Zum aktuellen Kongress "Russland 2050" haben sich die Gastgeber aber bei der Suche nach möglichen ausländischen Gästen mit aussagekräftigen Namen Mühe gegeben und einen tollen Fang ins beziehungsweise an Land gebracht. Einen ganzen Musk, nicht Elon, sondern Errol, den Vater des reichsten Menschen der Erde.

Der Vater von Musk wurde aus Südafrika nach Moskau gelotst und mit einer Gage im sechsstelligen Bereich beehrt. Erstaunlich, aber wahr, anscheinend gibt der reichste Sohn der Welt seinem Vater kein Geld und lässt ihn von Schurken bezahlen. Drei Tage lang lief der Vater von Musk durch Moskau und machte den Job des Putinverstehers und Russlandfreundes, begleitet von Journalisten und russischem Staatsfernsehen, die seinen Besuch medial ausschlachteten. Der Vater machte seinen Job gewissenhaft, er druckste nicht und produzierte Schlagzeilen ohne Ende.

Die Moskauer erfuhren verblüfft Tag für Tag, was der Vater von Musk zum Frühstück gegessen und welches Restaurant er besucht hat. "Der Vater von Musk lobte die Quarktaschen" lasen die Russen in der Zeitung und dachten: "Aha, wer hätte das gedacht." So ging es fort. "Die russischen Lebensmittel schmecken sehr frisch", äußerte sich der Vater von Musk. "Ich fühle mich hier sicherer als in den USA. Die Menschen sind sehr freundlich, offen und direkt."

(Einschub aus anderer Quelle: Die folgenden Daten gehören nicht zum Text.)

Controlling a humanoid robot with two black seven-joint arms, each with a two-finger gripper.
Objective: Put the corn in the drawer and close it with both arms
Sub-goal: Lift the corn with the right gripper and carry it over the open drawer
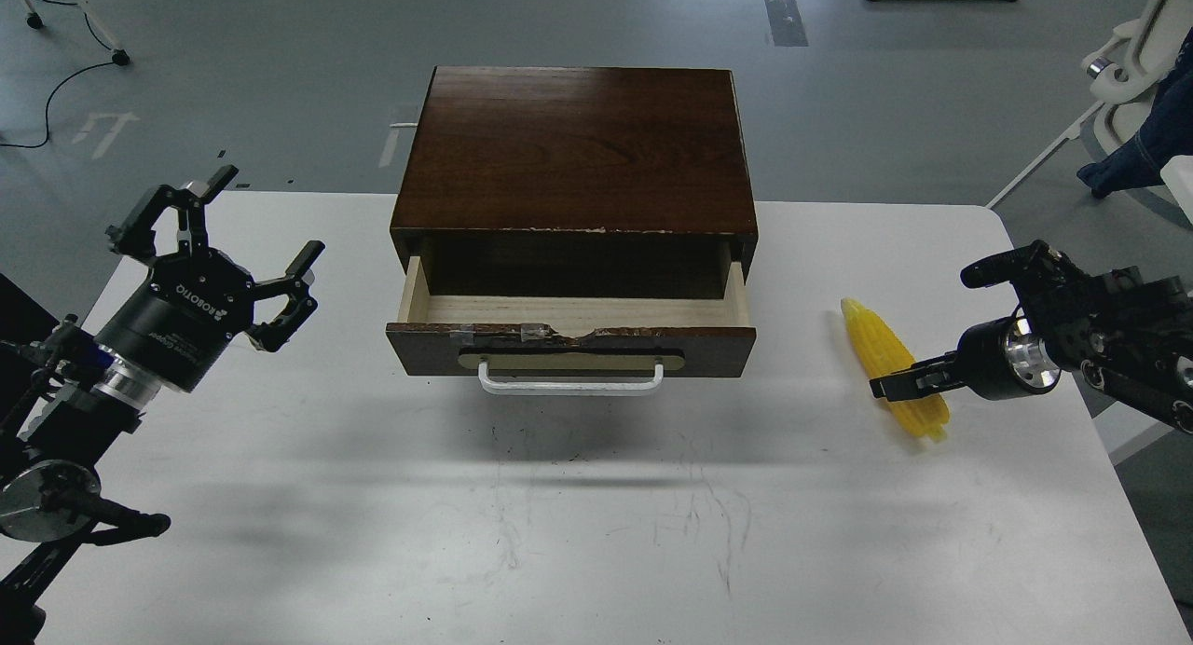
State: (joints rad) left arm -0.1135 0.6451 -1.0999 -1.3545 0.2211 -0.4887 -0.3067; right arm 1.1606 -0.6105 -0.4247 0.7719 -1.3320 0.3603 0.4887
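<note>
The right gripper (899, 382) reaches in from the right, its lower finger lying across the wide end of the corn (890, 361); the other finger rises well above, so the jaws are spread. The corn lies flat on the white table (596, 496), right of the drawer (570, 333), which is pulled out. The left gripper (238, 230) hovers left of the drawer, fingers splayed wide, wrist angled upward.

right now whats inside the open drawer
The drawer shows only a bare pale wood floor, nothing in it. Its rear part is hidden in shadow under the cabinet top. The corn lies outside, on the table to the right.
</note>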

Musks Vater hat eine lockere Hand

"Der Vater von Musk hat mit 500 Frauen geschlafen", titelte dann eine Internetzeitung. Mit dieser Information konnten die Russen nichts anfangen, die Schlagzeile wurde wenig später entfernt. In einem großen Fernsehinterview fragte Putins Lieblingsjournalist den Vater von Musk, welche Erziehungsmethode er angewandt hatte. Immerhin sei es ihm gelungen, den reichsten Mensch der Welt großzuziehen. "Was muss man tun, damit die Kinder zu Genies heranwachsen?", fragte folgerichtig der russische Journalist.

"Man muss sie öfter schlagen," antwortete Musks Vater. Der Journalist hielt das für einen Witz und lachte fröhlich, doch der Vater von Musk bestand auf seiner Weisheit. "Man muss den Kindern richtig einen Klaps auf den Po geben, morgens, mittags und abends," erklärte er. "Aber wichtig ist, wessen Hand die Kinder verkloppt!", versuchte der Journalist die Unannehmlichkeit aufzulösen. Es muss schon eine besondere Hand sein.

"Ich bin bereit", sagte der Vater von Musk und hob die Hand. Er dachte wahrscheinlich, die Russen würden ihm ihre Kinder zum Schlagen bringen. Meine Cousine in Moskau hatte die Reportage gesehen und seufzte: "Oh Gott, was für ein Idiot!" In der westlichen Presse habe ich gelesen, dass Elon Musk zu seinem Vater "eine schwierige Beziehung" habe. Die Russen können ihn verstehen. Nun wissen sie Bescheid.